┏━━

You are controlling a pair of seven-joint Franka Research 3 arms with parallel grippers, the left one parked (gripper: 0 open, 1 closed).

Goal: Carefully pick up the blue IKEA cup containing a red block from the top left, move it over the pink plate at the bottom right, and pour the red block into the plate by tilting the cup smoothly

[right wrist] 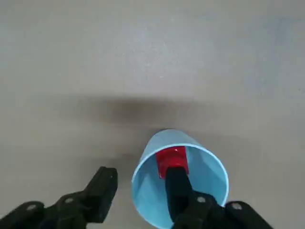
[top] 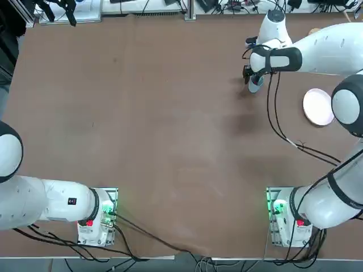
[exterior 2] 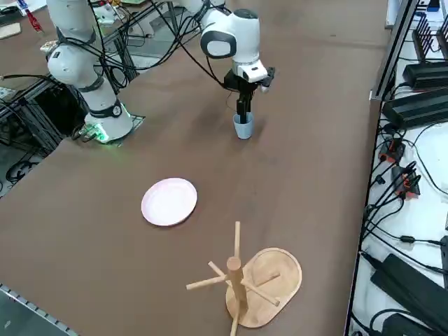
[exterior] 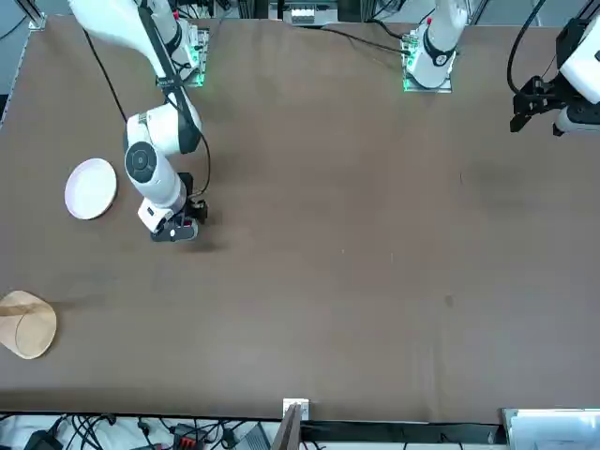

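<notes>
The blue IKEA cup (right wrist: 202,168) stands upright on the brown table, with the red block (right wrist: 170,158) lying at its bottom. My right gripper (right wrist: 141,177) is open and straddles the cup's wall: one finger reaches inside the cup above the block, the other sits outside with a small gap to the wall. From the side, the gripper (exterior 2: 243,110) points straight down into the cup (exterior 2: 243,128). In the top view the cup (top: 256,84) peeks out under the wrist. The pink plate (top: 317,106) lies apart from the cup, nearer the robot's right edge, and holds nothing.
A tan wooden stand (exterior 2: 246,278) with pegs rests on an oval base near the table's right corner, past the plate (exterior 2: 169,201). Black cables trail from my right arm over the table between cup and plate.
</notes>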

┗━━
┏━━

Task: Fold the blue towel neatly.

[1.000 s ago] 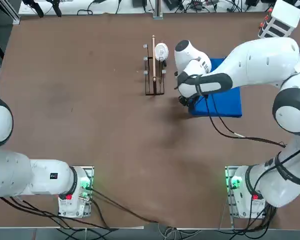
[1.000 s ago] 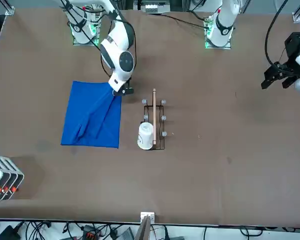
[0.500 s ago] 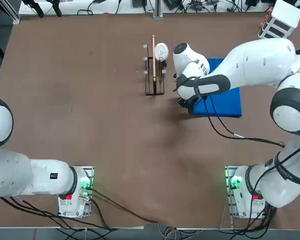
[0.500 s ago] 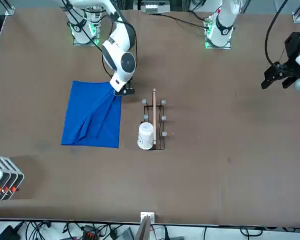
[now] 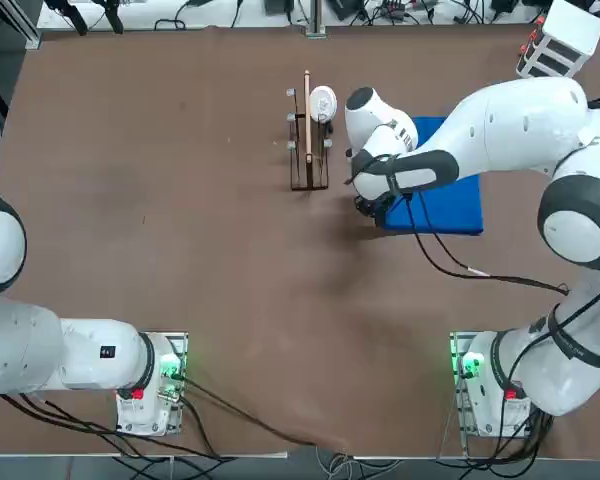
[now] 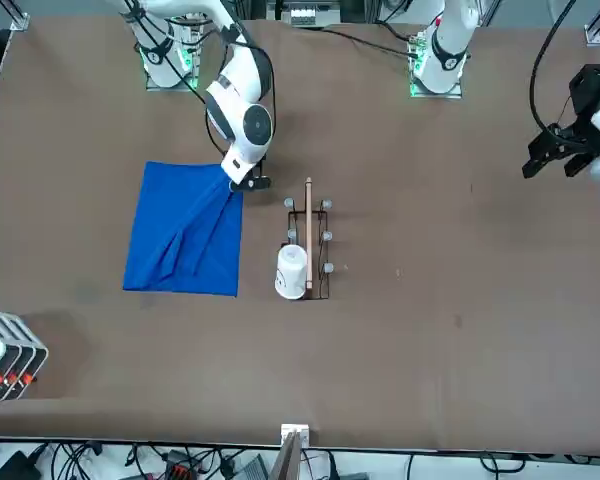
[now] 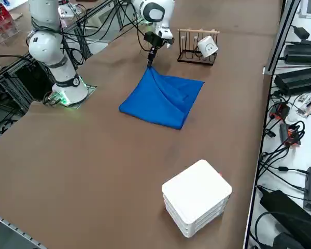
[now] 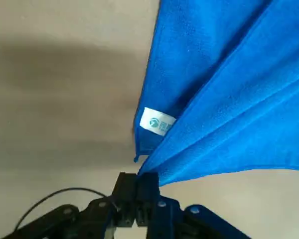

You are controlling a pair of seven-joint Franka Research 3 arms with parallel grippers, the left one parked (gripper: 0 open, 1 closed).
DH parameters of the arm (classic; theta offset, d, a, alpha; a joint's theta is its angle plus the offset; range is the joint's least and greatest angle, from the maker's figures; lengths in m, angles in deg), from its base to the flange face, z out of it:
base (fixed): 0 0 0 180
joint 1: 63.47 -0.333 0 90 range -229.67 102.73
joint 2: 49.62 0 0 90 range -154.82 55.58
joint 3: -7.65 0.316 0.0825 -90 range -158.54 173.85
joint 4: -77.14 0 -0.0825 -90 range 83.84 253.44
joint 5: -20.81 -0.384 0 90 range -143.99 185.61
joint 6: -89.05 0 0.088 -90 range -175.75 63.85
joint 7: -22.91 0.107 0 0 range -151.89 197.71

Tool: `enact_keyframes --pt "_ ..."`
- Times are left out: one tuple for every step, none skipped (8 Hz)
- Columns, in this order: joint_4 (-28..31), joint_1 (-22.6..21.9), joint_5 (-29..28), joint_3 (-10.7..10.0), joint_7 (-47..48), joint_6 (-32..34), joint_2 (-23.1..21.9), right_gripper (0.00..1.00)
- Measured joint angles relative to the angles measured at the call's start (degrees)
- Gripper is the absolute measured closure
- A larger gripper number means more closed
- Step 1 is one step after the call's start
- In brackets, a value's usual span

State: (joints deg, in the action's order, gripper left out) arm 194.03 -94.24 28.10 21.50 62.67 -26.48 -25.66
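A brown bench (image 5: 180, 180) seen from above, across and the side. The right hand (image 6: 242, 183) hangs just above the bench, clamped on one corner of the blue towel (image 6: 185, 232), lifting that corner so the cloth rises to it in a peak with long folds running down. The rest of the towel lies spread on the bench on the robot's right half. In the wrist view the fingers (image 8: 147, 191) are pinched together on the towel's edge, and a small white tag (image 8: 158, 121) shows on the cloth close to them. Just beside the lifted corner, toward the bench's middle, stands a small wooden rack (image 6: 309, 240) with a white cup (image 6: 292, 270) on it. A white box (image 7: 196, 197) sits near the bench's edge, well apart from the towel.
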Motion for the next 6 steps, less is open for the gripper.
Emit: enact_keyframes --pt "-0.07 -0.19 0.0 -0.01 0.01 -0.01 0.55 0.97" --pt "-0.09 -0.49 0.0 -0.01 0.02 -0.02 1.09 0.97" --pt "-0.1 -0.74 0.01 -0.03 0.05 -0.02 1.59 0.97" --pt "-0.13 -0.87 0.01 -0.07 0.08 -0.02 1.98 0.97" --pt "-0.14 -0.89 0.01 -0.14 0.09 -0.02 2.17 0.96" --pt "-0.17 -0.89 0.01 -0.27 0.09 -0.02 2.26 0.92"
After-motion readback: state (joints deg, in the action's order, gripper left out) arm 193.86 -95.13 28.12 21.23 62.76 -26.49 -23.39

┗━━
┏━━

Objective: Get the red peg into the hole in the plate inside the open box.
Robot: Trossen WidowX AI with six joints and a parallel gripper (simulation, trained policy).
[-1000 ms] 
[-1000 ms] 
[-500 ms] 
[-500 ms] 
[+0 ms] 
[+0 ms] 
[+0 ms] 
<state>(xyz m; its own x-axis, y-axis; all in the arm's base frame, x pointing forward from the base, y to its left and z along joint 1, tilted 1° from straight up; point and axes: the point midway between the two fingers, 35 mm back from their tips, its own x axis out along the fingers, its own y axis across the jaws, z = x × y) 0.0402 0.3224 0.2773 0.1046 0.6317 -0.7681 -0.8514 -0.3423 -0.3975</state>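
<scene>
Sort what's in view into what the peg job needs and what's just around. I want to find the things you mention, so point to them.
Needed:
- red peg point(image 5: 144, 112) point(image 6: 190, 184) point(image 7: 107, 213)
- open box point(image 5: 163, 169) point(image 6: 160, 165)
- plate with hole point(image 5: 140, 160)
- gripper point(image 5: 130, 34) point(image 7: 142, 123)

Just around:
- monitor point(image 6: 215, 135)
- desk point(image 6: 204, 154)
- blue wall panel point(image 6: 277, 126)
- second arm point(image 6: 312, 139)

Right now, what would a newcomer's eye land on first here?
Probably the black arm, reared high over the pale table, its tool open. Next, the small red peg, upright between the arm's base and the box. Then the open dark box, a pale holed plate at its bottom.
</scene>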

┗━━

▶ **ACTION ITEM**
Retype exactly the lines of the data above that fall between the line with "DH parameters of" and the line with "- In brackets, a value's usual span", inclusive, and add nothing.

▶ **ANSWER TO THIS TASK**
DH parameters of the arm (classic; theta offset, d, a, alpha; a joint's theta is its angle plus the offset; range is the joint's least and greatest angle, from the maker's figures; lengths in m, angles in deg), from its base to the flange face, z out of it:
base (fixed): 0 0 0 180
joint 1: 63.47 -0.333 0 90 range -229.67 102.73
joint 2: 49.62 0 0 90 range -154.82 55.58
joint 3: -7.65 0.316 0.0825 -90 range -158.54 173.85
joint 4: -77.14 0 -0.0825 -90 range 83.84 253.44
joint 5: -20.81 -0.384 0 90 range -143.99 185.61
joint 6: -89.05 0 0.088 -90 range -175.75 63.85
joint 7: -22.91 0.107 0 0 range -151.89 197.71

Tool: `enact_keyframes --pt "_ ..."`
- Times are left out: one tuple for every step, none skipped (8 Hz)
- Columns, in this order: joint_4 (-28..31), joint_1 (-22.6..21.9), joint_5 (-29..28), joint_3 (-10.7..10.0), joint_7 (-47..48), joint_6 (-32..34), joint_2 (-23.1..21.9), right_gripper (0.00..1.00)
- Measured joint angles relative to the angles measured at the call's start (degrees)
- Gripper is the absolute measured closure
- A larger gripper number means more closed
- Step 1 is one step after the call's start
- In brackets, a value's usual span

The answer has now been finished.